Unter den Linden bleibt teilweise für Autoverkehr gesperrt

Ärgernis für Autofahrer: Die Südseite des Boulevards bleibt weiter gesperrt. Zwar ist die U-Bahnbaustelle verschwunden, aber wegen der Nässe kann die neue Fahrbahnmarkierung nicht aufgebracht werden.

Foto: KRAUTHOEFER

Die Straße Unter den Linden bleibt weiter teilweise für den Autoverkehr gesperrt. Auch nach Abzug der Baustelleneinrichtung für den U-Bahn-Bau kann die Südseite des Boulevards nicht freigegeben werden. Weil der Straßenbelag zu nass sei, könnten die fehlenden Fahrbahnmarkierungen nicht aufgetragen werden, sagte eine BVG-Sprecherin der Berliner Morgenpost nach einem Vor-Ort-Termin am Mittwochvormittag. Damit stehen Bussen und Autos bei der Fahrt in Richtung Osten weiterhin nur eine Fahrspur auf der Nord-Fahrbahn der Straße zur Verfügung. Ein Rechtsabbiegen in die Friedrichstraße ist nicht möglich.

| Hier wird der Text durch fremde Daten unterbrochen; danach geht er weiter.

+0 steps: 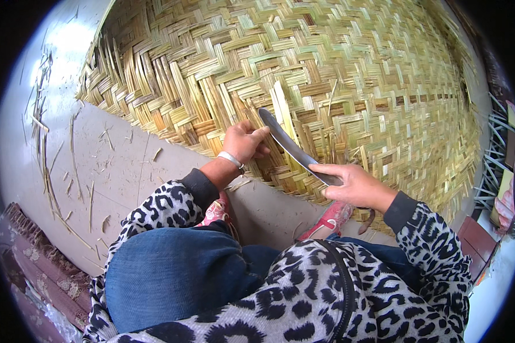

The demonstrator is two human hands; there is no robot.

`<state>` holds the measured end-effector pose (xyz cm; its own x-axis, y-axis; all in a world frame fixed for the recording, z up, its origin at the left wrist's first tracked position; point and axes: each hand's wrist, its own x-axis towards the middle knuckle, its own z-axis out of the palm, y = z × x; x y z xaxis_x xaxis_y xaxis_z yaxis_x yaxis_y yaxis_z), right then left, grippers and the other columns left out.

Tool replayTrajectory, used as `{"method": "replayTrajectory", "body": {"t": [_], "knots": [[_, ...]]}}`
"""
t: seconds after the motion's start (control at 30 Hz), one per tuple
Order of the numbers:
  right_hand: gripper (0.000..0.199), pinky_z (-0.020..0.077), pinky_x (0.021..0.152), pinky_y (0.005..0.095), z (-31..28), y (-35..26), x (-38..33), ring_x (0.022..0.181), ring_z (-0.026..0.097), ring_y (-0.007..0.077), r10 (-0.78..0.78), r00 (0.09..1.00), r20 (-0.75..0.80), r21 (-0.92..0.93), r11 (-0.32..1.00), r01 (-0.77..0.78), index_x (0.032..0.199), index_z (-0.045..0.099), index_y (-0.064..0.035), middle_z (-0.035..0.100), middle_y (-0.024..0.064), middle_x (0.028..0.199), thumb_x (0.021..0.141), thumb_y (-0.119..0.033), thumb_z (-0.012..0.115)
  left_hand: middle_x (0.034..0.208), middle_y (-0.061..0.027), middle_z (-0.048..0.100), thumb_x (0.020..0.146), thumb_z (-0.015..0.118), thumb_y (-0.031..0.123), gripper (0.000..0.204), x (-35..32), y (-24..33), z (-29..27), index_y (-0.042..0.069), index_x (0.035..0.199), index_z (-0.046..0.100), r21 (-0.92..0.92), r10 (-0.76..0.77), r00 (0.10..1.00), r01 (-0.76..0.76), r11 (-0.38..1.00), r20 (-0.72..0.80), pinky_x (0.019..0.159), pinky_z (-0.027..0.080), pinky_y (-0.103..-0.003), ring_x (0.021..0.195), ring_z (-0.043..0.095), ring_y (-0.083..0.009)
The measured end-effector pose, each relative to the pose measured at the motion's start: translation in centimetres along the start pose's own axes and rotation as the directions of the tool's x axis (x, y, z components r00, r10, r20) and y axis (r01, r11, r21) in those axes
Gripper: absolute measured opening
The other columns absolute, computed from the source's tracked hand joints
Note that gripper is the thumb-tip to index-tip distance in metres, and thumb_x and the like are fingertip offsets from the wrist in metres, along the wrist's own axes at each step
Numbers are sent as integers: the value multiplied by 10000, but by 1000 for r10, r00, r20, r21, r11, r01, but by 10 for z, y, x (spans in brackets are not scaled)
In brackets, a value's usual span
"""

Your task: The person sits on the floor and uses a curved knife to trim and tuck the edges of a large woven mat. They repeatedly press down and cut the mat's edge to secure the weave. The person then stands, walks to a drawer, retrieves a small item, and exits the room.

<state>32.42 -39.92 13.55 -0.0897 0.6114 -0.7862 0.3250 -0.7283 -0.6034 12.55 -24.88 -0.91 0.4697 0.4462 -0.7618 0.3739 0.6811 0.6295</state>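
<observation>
A large mat (349,74), woven from flat pale-green and straw-coloured strips, spreads across the floor in front of me. My right hand (357,186) grips the near end of a long, slightly curved grey metal blade (292,147). The blade slants up and left over the mat's near edge, its rounded far end beside my left fingers. My left hand (247,142) is closed at that edge, thumb and forefinger together by the blade; whatever they hold is hidden. Between blade and weave, a pale loose strip (282,103) sticks up.
Loose straw scraps (46,154) litter the grey tiled floor (120,177) at left. A red patterned shoe (216,211) and another red shoe (332,218) are close to the mat's near edge. Fringed maroon cloth (46,263) lies at lower left; a metal rack (498,154) stands at right.
</observation>
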Motion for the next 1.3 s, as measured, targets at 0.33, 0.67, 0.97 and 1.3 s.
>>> {"method": "replayTrajectory", "body": {"t": [0.33,0.67,0.97,1.3], "knots": [[634,523,624,442,38,14,25,619,655,353,-34,970,-242,-528,843,-102,1433,529,-242,659,179,700,808,-244,633,755,-8,629,943,706,349,272,0,8,1,94,933,609,-222,-170,985,173,960,32,514,503,-270,616,665,-149],[647,531,615,482,41,26,43,617,653,373,-115,953,-279,-592,802,-77,1430,526,-261,646,185,673,790,-248,626,565,-32,571,972,651,296,329,-9,8,5,98,719,580,-171,-338,914,378,910,223,409,435,-296,436,540,-147],[670,537,608,487,40,25,45,601,651,367,-134,954,-267,-622,780,-64,1446,505,-262,644,179,656,788,-242,624,660,-67,637,913,729,396,381,9,16,7,20,893,672,13,-182,983,182,983,-3,447,513,-315,494,631,-172],[651,528,578,473,31,9,22,587,653,348,-148,964,-220,-736,674,-64,1431,519,-246,658,168,672,791,-262,635,760,-172,694,816,728,554,474,-2,15,-1,80,795,737,864,330,938,-253,434,109,704,529,-462,767,672,-373]]}}
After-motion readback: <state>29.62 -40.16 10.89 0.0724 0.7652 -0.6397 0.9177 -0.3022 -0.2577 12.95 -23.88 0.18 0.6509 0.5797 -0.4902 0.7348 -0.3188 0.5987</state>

Ursprünglich wollten die Berliner Verkehrsbetriebe (BVG), die den U-Bahn-Bau in Berlins historischer Mitte betreibt, die seit fast zwei Jahren abgesperrte südliche Fahrbahn des Boulevards Unter den Linden zwischen Glinka- und Charlottenstraße längst wieder freigeben. Unterhalb der Kreuzung wird ein neuer U-Bahnhof gebaut, die Baugrube ist aber inzwischen mit Platten abgedeckt. Die lange Sperrzeit stößt indes auf Unmut bei den Anrainern, vor allem bei vielen Geschäftsleuten, die nach eigenen Angaben während des Weihnachtsgeschäfts Umsatzeinbußen hinnehmen müssen.

Der Interessengemeinschaft Die Mitte e.V. war eine Öffnung der Friedrichstraße von der BVG bereits für den 5. Dezember 2014 versprochen worden. Später hieß es, die Verkehrsfreigabe verschiebe sich auf den 15. Dezember. Dann war der 19. Dezember genannt worden.